Es kommen auch weiterhin Menschen aus Bulgarien in die Nordstadt,weil sich ihre Lebensbedingungen in der Heimat kein Stück verbessert haben.
Leider wurde in dem Artikel nicht erwähnt,daß es sich bei der Sache um einen Rechtsstreit handelt.Die Prostituierte Dany hat gegen die neue Sperrbezirksverordnung vor dem Gelsenkirchener Verwaltungsgericht geklagt,weil man ihr die freie Berufsausübung verbieten wollte.Sie hat den Prozeß gegen die Stadt Dortmund gewonnen.
Das Gericht hat es für unzulässig erklärt ein GESAMTES Stadtgebiet komplett zum Sperrbezirk zu erklären.Es müsse auch einen Ort geben,an dem das legale Gewerbe stattfinden kann.Außerdem wurde die Stadt Dortmund angewiesen einen geeigneten Platz abseits vom Wohngebiet,Schulen und Kindergärten ect. zu suchen,andem das Gewerbe legal stattfinden kann.
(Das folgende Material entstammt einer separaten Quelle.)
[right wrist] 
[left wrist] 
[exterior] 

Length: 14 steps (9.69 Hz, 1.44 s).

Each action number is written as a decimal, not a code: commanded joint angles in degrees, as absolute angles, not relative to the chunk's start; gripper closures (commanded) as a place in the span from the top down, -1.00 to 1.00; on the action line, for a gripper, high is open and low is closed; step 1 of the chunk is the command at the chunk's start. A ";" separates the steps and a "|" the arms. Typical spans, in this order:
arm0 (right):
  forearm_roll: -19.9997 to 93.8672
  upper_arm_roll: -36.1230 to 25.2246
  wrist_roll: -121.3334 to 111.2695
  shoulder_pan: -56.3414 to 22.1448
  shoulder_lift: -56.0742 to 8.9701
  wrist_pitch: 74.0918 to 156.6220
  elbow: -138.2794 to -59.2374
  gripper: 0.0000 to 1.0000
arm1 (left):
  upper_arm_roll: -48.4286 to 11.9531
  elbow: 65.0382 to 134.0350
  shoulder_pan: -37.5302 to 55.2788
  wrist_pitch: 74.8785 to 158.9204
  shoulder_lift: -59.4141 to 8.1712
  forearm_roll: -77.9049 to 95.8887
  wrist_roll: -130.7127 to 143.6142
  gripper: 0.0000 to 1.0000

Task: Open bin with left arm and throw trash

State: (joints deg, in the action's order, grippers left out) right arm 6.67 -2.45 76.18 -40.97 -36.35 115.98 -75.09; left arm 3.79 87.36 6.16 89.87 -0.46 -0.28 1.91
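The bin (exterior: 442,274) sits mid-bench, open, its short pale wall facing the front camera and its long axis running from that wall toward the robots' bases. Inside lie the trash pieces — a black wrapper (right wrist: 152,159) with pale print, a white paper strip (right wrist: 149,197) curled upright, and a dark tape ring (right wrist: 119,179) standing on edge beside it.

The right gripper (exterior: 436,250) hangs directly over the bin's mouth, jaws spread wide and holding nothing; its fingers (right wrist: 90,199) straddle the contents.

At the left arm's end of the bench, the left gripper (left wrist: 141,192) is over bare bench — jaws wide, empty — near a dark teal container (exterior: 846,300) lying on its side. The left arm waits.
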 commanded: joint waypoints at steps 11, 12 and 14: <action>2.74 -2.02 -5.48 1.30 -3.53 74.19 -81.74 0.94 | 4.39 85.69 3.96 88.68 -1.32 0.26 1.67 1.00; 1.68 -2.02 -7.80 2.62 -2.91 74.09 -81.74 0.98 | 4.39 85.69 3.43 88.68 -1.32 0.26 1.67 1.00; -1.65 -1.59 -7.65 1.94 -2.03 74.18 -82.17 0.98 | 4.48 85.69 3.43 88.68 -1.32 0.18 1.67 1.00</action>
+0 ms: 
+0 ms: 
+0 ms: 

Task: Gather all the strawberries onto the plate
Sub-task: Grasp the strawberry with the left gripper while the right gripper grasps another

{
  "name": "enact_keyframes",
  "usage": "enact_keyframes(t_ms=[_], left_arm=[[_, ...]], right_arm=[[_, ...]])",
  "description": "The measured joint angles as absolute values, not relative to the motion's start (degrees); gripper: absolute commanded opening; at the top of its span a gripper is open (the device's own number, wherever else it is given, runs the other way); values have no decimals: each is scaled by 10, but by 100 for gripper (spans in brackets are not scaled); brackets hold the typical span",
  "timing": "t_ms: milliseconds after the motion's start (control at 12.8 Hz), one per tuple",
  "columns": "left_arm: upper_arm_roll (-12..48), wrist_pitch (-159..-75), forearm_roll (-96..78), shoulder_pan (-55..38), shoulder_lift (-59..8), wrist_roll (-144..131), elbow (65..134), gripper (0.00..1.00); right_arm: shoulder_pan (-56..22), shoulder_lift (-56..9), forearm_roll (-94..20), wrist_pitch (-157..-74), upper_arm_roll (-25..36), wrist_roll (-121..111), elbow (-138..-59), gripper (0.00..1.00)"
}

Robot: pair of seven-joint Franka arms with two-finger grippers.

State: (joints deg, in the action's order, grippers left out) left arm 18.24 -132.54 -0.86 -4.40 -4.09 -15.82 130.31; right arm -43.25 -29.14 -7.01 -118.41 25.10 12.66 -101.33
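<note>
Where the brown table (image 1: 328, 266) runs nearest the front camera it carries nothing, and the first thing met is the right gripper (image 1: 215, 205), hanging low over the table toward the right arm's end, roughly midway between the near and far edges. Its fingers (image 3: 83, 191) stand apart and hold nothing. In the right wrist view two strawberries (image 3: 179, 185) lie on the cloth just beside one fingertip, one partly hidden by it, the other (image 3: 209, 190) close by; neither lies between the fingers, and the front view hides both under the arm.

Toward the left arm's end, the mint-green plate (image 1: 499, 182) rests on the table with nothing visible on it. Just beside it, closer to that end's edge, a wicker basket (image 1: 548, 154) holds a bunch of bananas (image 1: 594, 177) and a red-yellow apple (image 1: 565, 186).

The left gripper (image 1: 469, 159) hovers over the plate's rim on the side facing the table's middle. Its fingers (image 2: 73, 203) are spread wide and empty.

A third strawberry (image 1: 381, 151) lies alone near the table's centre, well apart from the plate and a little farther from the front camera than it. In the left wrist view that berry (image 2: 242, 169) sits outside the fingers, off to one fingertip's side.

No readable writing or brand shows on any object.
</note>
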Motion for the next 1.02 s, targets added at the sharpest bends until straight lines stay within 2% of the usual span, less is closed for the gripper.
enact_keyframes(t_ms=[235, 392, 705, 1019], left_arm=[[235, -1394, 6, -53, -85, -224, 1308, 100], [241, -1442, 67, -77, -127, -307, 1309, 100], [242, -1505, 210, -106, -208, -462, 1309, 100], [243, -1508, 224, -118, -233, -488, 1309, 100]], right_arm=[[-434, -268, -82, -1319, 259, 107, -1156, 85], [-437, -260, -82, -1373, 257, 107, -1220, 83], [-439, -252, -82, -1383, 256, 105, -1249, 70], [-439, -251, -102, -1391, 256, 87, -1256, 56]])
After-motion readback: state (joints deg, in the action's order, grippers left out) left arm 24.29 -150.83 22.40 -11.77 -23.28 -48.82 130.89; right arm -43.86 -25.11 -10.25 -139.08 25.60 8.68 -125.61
Die Stadt Dortmund hat bis heute ihre Hausaufgaben nicht gemacht! Stattdessen versucht sie lieber die Sache auf die lange Bank zu schieben und hat einen Antrag auf Genehmigung einer Berufung gegen das Gerichtsurteil gestellt,der nach 1,5 Jahren stattgegeben wurde.
Statt einen neuen Platzzu suchen,andem das Gewerbe wieder legal und sicher für die Frauen stattfinden kann,werden lieber Steuergelder verschwendet zur Bekämpfung der illegalen Straßenprostitution.
Peter Lustig
Und weil die Polizisten so damit beschäftigt sind Junkies zu jagen hat der Vizepräsident der Industrie-und Handelskammer Dortmunds einen Brandbrief an die Polizei geschrieben.
Bei Ihm und seiner Familie wird zu oft eingebrochen.
Aber so ist Dortmund, man setzt Prioritäten und Jagd lieber Junkies, kriminalisiert Menschen und wundert sich wenn plötzlich mehr Wohnungseinbrüche und Autoaufbrüche stattfinden.
Zum Glück trifft es wohl mal die Richtigen!